PROBLEM:
The data is to be reproduced in full and without error.

STORED DATA:
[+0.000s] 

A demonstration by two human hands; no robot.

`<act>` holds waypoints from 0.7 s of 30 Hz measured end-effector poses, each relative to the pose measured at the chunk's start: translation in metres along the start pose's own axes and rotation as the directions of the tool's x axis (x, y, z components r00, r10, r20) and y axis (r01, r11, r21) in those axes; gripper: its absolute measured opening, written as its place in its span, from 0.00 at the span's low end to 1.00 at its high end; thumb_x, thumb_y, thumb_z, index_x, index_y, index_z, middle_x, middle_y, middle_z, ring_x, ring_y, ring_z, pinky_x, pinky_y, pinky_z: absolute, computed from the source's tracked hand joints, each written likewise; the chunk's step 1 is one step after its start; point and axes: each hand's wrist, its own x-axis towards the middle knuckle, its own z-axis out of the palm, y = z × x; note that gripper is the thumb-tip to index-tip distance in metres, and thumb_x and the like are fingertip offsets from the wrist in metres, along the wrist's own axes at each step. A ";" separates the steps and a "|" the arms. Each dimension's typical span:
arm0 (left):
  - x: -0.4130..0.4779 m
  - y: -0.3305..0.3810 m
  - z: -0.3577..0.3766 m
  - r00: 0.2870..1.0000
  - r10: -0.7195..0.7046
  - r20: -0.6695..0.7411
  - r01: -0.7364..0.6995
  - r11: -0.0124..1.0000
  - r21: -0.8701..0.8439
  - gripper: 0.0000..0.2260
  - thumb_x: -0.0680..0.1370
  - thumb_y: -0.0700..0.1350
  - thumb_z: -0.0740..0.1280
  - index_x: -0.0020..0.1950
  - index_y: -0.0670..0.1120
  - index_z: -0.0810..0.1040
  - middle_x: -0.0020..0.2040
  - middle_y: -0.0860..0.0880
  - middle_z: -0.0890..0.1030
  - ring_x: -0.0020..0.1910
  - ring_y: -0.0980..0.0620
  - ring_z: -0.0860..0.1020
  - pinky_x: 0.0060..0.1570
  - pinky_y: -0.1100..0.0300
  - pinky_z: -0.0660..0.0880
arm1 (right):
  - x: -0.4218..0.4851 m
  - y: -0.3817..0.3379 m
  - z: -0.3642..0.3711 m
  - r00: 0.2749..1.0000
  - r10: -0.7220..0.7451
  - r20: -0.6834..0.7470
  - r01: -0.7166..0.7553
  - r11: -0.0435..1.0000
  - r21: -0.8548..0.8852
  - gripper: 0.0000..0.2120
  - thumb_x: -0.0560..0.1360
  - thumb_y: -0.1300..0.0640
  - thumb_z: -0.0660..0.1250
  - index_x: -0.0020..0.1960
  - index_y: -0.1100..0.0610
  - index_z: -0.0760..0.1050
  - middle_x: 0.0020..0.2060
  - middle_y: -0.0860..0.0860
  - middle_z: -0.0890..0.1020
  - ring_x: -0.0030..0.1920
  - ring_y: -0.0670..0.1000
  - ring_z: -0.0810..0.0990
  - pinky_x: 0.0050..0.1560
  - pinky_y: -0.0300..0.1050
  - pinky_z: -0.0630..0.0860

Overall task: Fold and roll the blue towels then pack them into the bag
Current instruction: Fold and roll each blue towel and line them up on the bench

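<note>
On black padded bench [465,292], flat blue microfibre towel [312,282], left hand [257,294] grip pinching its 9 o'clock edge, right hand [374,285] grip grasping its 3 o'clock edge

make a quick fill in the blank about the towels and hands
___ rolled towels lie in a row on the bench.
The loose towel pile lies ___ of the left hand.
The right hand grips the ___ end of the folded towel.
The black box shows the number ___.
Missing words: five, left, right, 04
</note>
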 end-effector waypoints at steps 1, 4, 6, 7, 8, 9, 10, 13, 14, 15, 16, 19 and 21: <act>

EXERCISE ANSWER:
[+0.000s] 

A demonstration by two human hands; no robot.

`<act>` holds waypoints from 0.7 s of 30 Hz measured end-effector poses, each relative to the pose measured at the chunk's start: translation in metres along the start pose's own axes and rotation as the directions of the tool's x axis (x, y, z components r00, r10, r20) and y axis (r01, r11, r21) in those axes; gripper: its absolute measured opening, written as its place in its span, from 0.00 at the span's low end to 1.00 at its high end; thumb_x, thumb_y, thumb_z, index_x, index_y, index_z, middle_x, middle_y, middle_z, ring_x, ring_y, ring_z, pinky_x, pinky_y, pinky_z: absolute, computed from the source's tracked hand joints, each written likewise; the chunk's step 1 is one step after its start; point and axes: each hand's wrist, its own x-axis towards the middle knuckle, its own z-axis out of the palm, y = z × x; note that gripper is the thumb-tip to index-tip distance in metres, and thumb_x and the like are fingertip offsets from the wrist in metres, along the wrist's own axes at each step. A ";" separates the steps and a "|" the arms. Each dimension's typical span:
arm0 (left):
  - x: -0.4130..0.4779 m
  - y: -0.3305..0.3810 m
  - z: -0.3577..0.3766 m
  - r00: 0.2870..1.0000
  - r10: -0.7195..0.7046
  - r20: -0.6695..0.7411
  - r01: -0.7364..0.6995
  - r11: -0.0124..1.0000
  - r21: -0.8701..0.8439
  - gripper: 0.0000..0.2260
  - thumb_x: -0.0680..0.1370
  - thumb_y: -0.0700..0.1350
  - thumb_z: -0.0740..0.1280
  - index_x: -0.0020..0.1950
  - index_y: -0.0670..0.1120
  - index_z: -0.0810..0.1040
  - middle_x: -0.0020..0.2040
  - middle_y: -0.0860..0.0880
  - middle_z: -0.0890..0.1030
  - ring_x: -0.0020..0.1910
  - ring_y: -0.0980..0.0620
  - ring_z: -0.0860..0.1020
  - pinky_x: 0.0060..0.1570
  - pinky_y: -0.1100..0.0300
  - pinky_z: -0.0660..0.0880
arm1 (right):
  - x: -0.4218..0.4851 m
  - y: -0.3817..0.3379 m
  - z: -0.3642..0.3711 m
  - r00: 0.2749..1.0000
  - r10: -0.7220..0.7451
  - r20: -0.6834..0.7470
  - r01: -0.7166..0.7553
  - r11: -0.0435..1.0000
  - r21: -0.8548..0.8852
  - gripper: 0.0000..0.2120
  - thumb_x: -0.0560..0.1360
  - thumb_y: -0.1300..0.0640
  - thumb_z: -0.0660..0.1250
  - index_x: -0.0020..0.1960
  - index_y: -0.1100..0.0610
  - index_z: -0.0760..0.1050
  - middle_x: 0.0020..0.2060
  - middle_y: -0.0860..0.0860
  - middle_z: -0.0890..0.1020
  - ring_x: -0.0030..0.1920
  - ring_y: -0.0670..0.1000
  - ring_z: -0.0810..0.0990
  - pinky_x: 0.0050..0.1560
  - pinky_y: -0.0300..0.1050
  - pinky_z: -0.0630..0.0860

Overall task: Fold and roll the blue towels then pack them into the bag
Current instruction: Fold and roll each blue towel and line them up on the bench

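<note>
On black padded bench [465,292], flat blue microfibre towel [312,282], left hand [257,294] grip pinching its 9 o'clock edge, right hand [374,285] grip grasping its 3 o'clock edge

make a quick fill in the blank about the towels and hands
___ rolled towels lie in a row on the bench.
The loose towel pile lies ___ of the left hand.
The right hand grips the ___ end of the folded towel.
The black box shows the number ___.
Missing words: five, left, right, 04
</note>
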 end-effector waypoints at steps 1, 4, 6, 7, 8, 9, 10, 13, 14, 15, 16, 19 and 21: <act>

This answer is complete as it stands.